Exercise description:
Go through the records underneath and count the lines that include the string "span". Give nothing but the number.

Dataset records:
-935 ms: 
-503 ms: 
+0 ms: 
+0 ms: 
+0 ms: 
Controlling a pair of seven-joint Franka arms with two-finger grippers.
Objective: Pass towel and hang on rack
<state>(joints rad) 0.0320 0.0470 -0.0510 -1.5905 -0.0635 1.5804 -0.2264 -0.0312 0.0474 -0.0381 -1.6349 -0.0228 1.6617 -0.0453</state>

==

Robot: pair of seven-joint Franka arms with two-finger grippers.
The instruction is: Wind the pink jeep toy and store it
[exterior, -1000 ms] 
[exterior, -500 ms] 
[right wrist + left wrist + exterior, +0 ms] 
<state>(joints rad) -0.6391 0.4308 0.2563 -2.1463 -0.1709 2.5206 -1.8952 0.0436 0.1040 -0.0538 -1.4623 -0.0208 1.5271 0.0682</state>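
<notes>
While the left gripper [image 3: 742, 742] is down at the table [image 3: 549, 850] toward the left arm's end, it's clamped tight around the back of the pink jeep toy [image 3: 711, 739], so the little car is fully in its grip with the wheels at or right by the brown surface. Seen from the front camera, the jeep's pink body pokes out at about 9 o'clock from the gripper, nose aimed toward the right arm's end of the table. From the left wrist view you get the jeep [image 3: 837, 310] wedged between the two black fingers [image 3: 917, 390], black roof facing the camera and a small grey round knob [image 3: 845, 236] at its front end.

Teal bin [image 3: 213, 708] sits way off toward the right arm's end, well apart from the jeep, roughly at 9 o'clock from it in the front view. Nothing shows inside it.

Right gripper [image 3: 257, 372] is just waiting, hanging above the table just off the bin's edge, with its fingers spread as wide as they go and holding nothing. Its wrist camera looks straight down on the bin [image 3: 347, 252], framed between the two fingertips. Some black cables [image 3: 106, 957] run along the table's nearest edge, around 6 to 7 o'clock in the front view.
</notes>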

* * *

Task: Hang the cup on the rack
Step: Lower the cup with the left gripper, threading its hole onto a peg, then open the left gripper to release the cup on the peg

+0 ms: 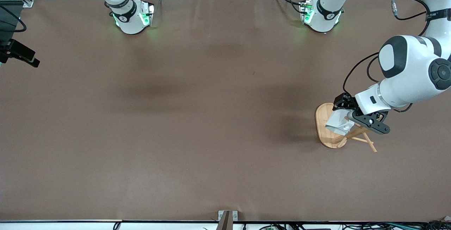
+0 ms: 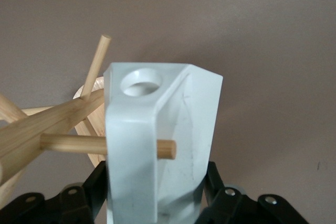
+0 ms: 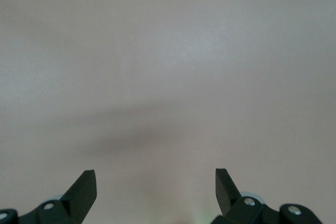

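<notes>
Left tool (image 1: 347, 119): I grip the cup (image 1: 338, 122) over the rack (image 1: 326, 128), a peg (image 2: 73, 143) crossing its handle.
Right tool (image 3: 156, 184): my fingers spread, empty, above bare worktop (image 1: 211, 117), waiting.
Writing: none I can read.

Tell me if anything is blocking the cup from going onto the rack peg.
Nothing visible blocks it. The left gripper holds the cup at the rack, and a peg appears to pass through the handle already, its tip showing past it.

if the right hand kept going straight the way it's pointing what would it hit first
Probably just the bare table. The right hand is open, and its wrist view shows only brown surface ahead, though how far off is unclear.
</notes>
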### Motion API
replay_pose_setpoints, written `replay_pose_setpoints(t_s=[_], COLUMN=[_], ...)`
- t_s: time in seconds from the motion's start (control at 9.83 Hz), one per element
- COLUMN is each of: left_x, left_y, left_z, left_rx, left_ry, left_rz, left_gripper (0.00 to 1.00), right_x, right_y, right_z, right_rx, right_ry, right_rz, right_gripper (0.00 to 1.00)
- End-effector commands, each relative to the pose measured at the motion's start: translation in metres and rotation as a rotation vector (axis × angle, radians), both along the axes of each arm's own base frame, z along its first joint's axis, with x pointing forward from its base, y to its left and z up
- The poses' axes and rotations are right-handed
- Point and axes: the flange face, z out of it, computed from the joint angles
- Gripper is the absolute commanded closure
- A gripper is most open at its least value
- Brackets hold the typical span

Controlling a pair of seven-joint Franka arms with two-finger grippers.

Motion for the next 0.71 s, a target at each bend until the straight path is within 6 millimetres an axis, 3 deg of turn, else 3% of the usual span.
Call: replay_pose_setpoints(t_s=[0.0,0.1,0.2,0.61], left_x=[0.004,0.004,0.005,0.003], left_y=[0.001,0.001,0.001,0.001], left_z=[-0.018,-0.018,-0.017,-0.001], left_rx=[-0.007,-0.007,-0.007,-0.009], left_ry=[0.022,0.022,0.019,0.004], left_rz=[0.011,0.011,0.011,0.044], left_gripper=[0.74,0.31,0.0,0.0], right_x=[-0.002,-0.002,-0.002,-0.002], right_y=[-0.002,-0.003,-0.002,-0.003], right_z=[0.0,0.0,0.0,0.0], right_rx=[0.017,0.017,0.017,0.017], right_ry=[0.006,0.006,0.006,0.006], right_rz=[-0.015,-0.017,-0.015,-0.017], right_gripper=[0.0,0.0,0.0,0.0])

Answer:
2